[What is required] Pick out all lines with the word "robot" from the records that follow.

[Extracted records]
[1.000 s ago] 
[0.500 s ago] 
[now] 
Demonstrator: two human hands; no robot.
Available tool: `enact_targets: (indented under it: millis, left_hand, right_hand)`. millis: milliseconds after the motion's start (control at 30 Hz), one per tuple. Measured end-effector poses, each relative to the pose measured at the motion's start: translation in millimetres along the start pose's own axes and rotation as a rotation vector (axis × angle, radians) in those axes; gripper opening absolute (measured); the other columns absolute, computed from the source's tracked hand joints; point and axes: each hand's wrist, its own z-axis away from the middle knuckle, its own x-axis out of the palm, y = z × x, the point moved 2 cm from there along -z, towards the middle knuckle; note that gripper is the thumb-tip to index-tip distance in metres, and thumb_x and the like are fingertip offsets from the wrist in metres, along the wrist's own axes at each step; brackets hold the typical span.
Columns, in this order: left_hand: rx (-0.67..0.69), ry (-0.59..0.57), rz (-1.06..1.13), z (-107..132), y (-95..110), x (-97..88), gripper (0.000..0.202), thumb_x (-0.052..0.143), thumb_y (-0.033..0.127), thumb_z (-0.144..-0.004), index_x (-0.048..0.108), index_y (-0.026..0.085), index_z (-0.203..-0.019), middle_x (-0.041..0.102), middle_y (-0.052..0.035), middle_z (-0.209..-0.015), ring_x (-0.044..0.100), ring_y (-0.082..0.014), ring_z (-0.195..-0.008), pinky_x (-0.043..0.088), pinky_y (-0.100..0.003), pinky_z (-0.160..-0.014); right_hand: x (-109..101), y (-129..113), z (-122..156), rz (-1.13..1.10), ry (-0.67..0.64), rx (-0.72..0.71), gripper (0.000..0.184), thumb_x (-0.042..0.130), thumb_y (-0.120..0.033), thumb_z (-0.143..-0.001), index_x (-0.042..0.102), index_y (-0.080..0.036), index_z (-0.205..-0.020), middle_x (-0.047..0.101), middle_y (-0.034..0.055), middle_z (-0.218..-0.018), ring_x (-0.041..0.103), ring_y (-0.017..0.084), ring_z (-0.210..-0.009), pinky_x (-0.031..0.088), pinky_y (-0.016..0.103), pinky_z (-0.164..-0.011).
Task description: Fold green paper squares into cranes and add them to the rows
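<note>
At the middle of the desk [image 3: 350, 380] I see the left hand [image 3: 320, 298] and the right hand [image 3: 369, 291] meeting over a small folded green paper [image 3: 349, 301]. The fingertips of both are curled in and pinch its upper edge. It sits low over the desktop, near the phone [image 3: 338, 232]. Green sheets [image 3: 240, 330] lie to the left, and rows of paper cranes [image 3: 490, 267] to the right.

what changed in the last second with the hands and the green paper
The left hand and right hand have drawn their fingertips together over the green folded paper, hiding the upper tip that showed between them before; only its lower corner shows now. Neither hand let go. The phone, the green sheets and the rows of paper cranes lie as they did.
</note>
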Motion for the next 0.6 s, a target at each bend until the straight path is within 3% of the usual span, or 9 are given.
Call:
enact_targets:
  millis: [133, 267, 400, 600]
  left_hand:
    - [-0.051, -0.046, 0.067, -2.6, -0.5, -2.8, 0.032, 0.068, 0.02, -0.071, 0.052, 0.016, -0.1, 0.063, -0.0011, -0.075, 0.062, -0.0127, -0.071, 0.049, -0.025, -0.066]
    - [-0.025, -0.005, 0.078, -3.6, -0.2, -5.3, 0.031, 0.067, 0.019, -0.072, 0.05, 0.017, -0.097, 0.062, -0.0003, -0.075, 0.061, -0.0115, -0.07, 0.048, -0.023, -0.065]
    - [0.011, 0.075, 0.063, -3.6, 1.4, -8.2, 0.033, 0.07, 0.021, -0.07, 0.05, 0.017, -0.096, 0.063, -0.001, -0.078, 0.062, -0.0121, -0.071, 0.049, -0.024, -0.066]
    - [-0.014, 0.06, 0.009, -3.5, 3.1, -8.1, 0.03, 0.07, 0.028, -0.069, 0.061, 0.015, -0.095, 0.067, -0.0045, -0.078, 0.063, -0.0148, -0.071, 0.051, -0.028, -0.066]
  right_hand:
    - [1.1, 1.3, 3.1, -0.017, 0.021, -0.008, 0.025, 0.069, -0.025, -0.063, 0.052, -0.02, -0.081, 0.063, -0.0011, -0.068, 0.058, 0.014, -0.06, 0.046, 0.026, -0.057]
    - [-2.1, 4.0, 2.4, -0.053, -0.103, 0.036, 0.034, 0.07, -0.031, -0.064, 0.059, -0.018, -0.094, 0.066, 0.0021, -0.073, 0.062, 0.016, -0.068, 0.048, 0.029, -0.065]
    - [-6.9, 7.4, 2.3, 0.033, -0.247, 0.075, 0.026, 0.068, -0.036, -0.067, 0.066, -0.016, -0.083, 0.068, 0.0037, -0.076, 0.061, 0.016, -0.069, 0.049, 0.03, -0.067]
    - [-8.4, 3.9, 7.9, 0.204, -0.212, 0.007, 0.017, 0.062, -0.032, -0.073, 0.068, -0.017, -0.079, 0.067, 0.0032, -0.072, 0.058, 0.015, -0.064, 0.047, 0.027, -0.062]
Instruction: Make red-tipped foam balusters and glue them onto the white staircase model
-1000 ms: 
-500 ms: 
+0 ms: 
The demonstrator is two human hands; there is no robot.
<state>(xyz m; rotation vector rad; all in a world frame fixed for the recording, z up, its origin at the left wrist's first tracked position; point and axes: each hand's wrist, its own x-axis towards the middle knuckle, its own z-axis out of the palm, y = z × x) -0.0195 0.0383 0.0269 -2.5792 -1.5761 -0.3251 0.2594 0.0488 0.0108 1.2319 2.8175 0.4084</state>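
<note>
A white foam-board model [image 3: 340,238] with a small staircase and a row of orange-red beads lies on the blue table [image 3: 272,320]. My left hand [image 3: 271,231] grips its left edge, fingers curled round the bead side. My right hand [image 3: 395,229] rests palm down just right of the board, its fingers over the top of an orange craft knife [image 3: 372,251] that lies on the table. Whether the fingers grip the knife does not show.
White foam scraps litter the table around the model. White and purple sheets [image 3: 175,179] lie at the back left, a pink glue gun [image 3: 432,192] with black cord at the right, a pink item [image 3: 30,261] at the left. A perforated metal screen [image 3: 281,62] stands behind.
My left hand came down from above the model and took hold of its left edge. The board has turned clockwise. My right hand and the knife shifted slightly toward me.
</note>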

[Response below]
Demonstrator: two human hands; no robot.
The demonstrator is two human hands; there is no robot.

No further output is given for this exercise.